> [What is required]: Reproduce only the lines of the material below that start at the line containing "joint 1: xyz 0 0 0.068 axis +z" and stop at the line containing "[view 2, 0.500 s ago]". Keep both end lines.

* * * *

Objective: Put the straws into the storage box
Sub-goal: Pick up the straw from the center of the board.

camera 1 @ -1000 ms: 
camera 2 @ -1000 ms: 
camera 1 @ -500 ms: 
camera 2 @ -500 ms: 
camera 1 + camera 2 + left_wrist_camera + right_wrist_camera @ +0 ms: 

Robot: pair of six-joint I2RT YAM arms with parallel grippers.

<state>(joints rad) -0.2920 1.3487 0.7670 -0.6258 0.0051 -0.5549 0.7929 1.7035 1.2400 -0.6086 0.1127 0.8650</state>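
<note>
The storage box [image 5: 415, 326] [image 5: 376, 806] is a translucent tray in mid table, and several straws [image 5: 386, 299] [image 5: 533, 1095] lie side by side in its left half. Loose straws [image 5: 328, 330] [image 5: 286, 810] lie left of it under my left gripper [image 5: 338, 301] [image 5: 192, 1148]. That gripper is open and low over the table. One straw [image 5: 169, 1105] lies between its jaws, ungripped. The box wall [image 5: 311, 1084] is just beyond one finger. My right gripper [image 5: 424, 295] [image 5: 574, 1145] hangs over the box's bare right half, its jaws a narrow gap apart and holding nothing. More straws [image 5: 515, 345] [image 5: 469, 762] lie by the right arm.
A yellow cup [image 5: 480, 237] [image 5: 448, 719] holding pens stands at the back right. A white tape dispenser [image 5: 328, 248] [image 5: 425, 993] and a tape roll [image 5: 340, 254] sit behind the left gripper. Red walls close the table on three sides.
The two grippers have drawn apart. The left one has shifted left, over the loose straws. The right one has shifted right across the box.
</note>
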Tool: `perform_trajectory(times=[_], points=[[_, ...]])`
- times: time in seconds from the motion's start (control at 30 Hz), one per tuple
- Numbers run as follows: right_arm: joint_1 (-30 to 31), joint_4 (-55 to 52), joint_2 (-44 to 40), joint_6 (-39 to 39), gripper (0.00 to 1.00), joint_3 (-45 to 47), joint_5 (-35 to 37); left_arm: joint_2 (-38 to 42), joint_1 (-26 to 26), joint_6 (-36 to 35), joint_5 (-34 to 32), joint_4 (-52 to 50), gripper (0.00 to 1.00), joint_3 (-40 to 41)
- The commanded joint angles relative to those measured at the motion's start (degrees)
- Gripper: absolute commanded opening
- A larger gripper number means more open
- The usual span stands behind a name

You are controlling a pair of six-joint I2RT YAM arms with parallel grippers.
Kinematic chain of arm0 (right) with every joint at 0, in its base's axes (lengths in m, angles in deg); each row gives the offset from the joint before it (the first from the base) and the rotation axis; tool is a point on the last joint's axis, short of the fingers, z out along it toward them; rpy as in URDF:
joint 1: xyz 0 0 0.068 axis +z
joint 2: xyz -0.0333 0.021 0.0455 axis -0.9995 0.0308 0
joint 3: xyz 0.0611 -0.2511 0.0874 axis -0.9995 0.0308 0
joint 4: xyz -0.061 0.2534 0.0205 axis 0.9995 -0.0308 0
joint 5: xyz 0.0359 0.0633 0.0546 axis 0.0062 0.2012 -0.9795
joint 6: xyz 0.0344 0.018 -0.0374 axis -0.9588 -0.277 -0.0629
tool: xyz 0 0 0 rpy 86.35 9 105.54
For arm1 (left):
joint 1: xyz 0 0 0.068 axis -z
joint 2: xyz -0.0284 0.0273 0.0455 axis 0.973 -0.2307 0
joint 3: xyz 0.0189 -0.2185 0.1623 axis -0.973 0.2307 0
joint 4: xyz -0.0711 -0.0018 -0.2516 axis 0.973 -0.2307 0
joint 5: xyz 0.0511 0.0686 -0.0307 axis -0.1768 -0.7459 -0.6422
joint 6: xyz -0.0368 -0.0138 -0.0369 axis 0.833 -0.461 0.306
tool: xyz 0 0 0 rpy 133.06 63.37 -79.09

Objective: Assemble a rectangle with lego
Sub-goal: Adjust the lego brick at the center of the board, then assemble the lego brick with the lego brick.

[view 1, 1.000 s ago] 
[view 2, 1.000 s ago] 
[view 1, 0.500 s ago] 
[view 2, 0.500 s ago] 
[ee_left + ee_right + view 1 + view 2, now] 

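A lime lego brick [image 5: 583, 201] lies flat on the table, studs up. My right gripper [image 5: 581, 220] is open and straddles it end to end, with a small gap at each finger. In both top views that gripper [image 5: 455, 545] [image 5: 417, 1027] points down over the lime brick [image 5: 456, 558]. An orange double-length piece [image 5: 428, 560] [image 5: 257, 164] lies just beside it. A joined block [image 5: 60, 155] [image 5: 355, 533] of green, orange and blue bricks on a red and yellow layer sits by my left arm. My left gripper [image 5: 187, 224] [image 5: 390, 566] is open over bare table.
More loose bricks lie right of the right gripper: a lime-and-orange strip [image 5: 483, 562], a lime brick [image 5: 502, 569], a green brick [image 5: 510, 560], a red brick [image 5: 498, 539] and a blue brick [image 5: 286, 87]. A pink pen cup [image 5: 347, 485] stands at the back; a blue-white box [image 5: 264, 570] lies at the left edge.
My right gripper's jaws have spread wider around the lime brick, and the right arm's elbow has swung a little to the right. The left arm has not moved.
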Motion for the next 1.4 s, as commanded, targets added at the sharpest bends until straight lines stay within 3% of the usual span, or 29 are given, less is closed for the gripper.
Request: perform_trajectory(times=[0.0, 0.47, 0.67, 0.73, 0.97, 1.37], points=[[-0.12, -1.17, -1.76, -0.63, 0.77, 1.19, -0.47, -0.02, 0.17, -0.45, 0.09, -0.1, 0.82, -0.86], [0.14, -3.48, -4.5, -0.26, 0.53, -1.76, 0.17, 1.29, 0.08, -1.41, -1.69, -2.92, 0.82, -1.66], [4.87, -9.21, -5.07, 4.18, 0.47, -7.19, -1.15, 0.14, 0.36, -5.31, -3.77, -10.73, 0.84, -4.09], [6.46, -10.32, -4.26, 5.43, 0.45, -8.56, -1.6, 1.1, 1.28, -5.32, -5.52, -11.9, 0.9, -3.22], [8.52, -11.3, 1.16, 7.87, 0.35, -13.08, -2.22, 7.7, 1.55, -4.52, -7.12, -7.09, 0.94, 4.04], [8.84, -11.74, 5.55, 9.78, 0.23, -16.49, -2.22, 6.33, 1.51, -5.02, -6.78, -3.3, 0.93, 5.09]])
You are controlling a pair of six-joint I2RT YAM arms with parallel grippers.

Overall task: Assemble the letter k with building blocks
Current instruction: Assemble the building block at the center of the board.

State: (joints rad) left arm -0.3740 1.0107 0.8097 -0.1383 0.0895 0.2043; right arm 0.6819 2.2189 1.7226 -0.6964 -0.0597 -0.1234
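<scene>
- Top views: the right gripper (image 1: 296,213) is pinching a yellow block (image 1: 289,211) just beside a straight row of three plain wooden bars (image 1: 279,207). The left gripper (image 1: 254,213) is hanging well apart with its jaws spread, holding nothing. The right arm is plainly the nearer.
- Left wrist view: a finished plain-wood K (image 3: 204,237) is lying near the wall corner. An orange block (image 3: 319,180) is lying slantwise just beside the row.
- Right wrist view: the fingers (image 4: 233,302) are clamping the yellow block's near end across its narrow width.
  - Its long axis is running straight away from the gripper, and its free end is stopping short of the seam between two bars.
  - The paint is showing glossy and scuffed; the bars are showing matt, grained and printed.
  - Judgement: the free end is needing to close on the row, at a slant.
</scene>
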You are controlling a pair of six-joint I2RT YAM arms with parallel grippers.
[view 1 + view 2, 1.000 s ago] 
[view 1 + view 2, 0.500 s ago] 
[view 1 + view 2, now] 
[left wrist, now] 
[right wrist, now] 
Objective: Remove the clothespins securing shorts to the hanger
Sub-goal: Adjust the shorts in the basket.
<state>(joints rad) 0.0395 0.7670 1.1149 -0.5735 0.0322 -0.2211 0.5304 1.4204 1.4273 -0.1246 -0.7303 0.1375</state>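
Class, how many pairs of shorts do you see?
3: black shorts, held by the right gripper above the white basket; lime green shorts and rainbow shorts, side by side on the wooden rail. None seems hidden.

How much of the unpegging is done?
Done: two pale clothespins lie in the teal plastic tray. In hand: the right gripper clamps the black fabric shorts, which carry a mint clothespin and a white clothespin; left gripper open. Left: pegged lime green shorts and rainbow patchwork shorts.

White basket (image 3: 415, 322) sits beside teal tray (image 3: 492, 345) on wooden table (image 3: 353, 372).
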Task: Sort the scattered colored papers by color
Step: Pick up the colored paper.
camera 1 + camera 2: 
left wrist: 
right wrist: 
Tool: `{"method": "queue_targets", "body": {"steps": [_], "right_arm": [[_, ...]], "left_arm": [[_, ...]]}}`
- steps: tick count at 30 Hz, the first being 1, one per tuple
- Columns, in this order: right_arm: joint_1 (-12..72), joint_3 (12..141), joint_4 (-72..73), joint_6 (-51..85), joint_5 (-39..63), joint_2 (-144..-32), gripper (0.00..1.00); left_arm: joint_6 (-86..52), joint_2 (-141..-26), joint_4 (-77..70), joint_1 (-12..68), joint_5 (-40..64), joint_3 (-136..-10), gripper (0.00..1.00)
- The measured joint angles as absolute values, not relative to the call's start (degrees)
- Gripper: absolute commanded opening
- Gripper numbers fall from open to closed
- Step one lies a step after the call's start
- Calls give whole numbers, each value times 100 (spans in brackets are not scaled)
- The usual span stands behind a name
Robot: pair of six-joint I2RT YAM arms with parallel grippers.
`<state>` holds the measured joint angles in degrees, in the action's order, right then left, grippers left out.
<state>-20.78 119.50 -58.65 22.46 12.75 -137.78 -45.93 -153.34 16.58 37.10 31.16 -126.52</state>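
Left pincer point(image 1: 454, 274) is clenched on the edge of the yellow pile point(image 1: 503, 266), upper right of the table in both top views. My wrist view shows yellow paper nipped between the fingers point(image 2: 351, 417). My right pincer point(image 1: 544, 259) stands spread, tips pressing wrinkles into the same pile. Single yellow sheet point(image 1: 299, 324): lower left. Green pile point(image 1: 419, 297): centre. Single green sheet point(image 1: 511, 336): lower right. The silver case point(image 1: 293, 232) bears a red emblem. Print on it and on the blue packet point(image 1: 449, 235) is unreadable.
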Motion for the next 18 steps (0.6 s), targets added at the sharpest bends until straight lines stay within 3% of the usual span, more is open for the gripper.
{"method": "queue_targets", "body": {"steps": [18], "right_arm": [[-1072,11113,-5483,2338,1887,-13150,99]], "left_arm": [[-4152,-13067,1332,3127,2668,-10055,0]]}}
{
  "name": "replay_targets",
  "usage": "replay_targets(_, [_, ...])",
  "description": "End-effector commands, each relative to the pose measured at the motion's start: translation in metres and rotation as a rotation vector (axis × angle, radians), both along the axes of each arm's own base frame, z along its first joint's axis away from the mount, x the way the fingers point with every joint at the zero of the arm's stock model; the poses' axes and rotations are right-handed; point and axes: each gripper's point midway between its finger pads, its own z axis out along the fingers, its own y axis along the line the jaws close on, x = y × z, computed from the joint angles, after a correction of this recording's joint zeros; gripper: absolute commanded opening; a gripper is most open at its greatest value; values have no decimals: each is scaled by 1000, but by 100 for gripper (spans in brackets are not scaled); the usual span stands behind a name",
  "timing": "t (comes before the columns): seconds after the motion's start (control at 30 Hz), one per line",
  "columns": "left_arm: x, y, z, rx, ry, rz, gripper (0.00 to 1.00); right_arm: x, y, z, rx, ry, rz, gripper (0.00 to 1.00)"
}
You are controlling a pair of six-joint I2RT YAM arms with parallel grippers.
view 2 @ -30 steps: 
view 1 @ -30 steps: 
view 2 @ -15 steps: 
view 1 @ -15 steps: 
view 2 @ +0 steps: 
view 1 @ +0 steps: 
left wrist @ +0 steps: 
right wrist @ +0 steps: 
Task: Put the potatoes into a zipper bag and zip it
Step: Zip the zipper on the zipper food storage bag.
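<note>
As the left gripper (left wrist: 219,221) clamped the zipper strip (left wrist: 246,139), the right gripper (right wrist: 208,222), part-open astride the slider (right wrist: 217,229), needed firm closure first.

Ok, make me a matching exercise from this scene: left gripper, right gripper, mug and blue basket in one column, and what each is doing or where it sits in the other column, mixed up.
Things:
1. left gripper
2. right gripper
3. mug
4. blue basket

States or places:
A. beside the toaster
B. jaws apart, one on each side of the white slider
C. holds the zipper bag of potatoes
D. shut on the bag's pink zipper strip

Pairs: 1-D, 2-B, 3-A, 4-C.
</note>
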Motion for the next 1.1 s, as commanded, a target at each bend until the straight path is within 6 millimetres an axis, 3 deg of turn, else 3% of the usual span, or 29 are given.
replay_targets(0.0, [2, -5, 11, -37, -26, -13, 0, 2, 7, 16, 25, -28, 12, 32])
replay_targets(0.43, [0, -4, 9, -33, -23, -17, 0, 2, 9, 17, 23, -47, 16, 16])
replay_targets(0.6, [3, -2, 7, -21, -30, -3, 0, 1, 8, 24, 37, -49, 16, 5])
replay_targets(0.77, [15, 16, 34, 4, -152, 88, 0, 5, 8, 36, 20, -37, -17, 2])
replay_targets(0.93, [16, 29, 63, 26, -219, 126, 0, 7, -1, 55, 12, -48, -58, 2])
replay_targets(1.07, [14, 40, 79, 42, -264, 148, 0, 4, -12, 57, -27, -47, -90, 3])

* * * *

> [Result]:
joint 1: xyz 0 0 0.068 axis +z
joint 2: xyz -0.0333 0.021 0.0455 axis -0.9995 0.0308 0
joint 3: xyz 0.0611 -0.2511 0.0874 axis -0.9995 0.0308 0
joint 4: xyz -0.061 0.2534 0.0205 axis 0.9995 -0.0308 0
joint 5: xyz 0.0359 0.0633 0.0546 axis 0.0062 0.2012 -0.9795
joint 6: xyz 0.0344 0.018 -0.0374 axis -0.9588 -0.277 -0.0629
tool: xyz 0 0 0 rpy 86.35 9 105.54
For arm1 (left):
joint 1: xyz 0 0 0.068 axis -z
joint 2: xyz -0.0284 0.0273 0.0455 axis 0.973 -0.2307 0
joint 3: xyz 0.0189 -0.2185 0.1623 axis -0.973 0.2307 0
joint 4: xyz -0.0711 -0.0018 -0.2516 axis 0.973 -0.2307 0
joint 5: xyz 0.0511 0.0686 -0.0307 axis -0.1768 -0.7459 -0.6422
joint 6: xyz -0.0368 -0.0138 -0.0369 axis 0.833 -0.461 0.306
tool: xyz 0 0 0 rpy 133.06 63.37 -79.09

Objective: Assemble a rectangle with lego
Sub-goal: Adjust the lego brick at the center of the board, then assemble the lego brick with the lego brick.

[view 1, 1.000 s ago] 
[view 2, 1.000 s ago] 
[view 1, 0.500 s ago] 
[view 2, 0.500 s ago] 

This response is now finished.